Symbolic Aggregate approXimation.

Introduction

In short, Symbolic Aggregate approXimation (SAX) algorithm application to the input time series transforms its into a strings.

The algoithm was proposed by Lin et al.) and extends the PAA-based approach inheriting the original algorithm simplicity and low computational complexity while providing satisfactory sensitivity and selectivity in range query processing. Moreover, the use of a symbolic representation opened a door to the existing wealth of data-structures and string-manipulation algorithms in computer science such as hashing, regular expression, pattern matching, suffix trees, and grammatical inference.

The algorithm

SAX transforms a time-series X of length n into the string of arbitrary length $\omega$, where $\omega « n$ typically, using an alphabet A of size a > 2. The algorithm consist of two steps: (i) it transforms the original time-series into the PAA representation and (ii) it converts the PAA data into a string.
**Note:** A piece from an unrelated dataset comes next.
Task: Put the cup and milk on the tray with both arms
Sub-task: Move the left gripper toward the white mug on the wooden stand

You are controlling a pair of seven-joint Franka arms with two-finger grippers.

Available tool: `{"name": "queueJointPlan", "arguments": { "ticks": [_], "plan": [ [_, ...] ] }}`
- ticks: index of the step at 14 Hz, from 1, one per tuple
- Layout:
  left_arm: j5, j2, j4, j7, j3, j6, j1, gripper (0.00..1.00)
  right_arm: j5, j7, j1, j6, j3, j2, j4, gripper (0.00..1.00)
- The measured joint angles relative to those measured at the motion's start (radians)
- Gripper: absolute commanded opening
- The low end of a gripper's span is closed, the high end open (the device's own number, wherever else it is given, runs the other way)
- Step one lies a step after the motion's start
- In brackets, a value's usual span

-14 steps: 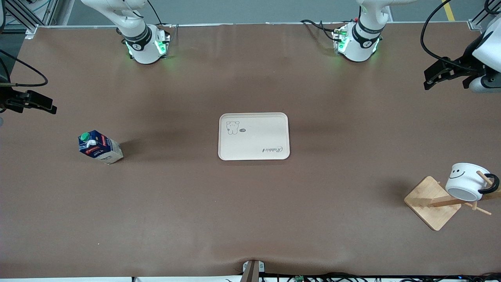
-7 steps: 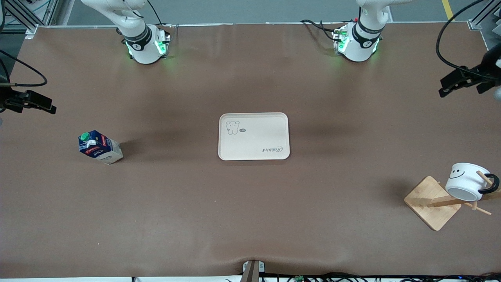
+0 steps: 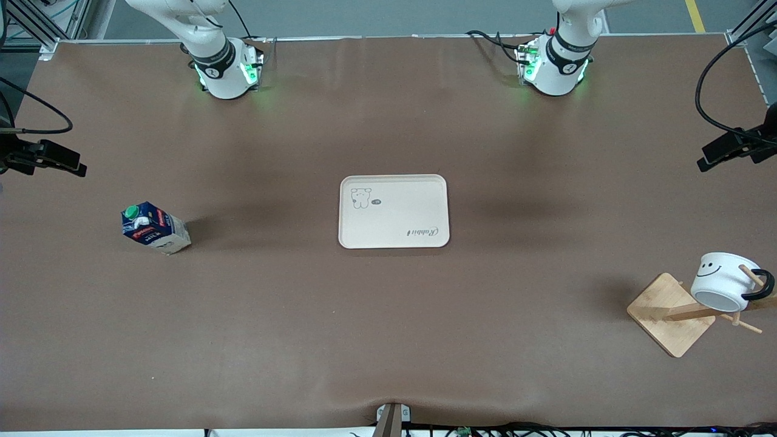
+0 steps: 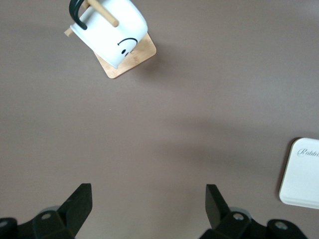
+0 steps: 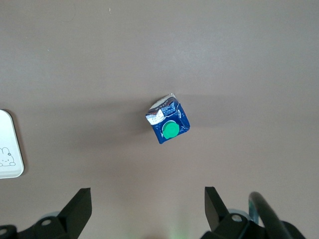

The use of PAA brings advantages of a simple and efficient dimensionality reduction while providing the important lower bounding property. The actual conversion of PAA coefficients into letters by using a lookup table is also computationally efficient and the contractive property of symbolic distance was proven by Lin et al.

Discretization of the PAA representation of a time-series into SAX is implemented in a way which produces symbols corresponding to the time-series features with equal probability. The extensive and rigorous analysis of various time-series datasets available to the original algorithm’s authors has shown that the values of z-normalized time-series follow the Normal distribution. By using its properties it’s easy to pick a equal-sized areas under the Normal curve using lookup tables for the cut lines coordinates, slicing the under-the-Gaussian-curve area.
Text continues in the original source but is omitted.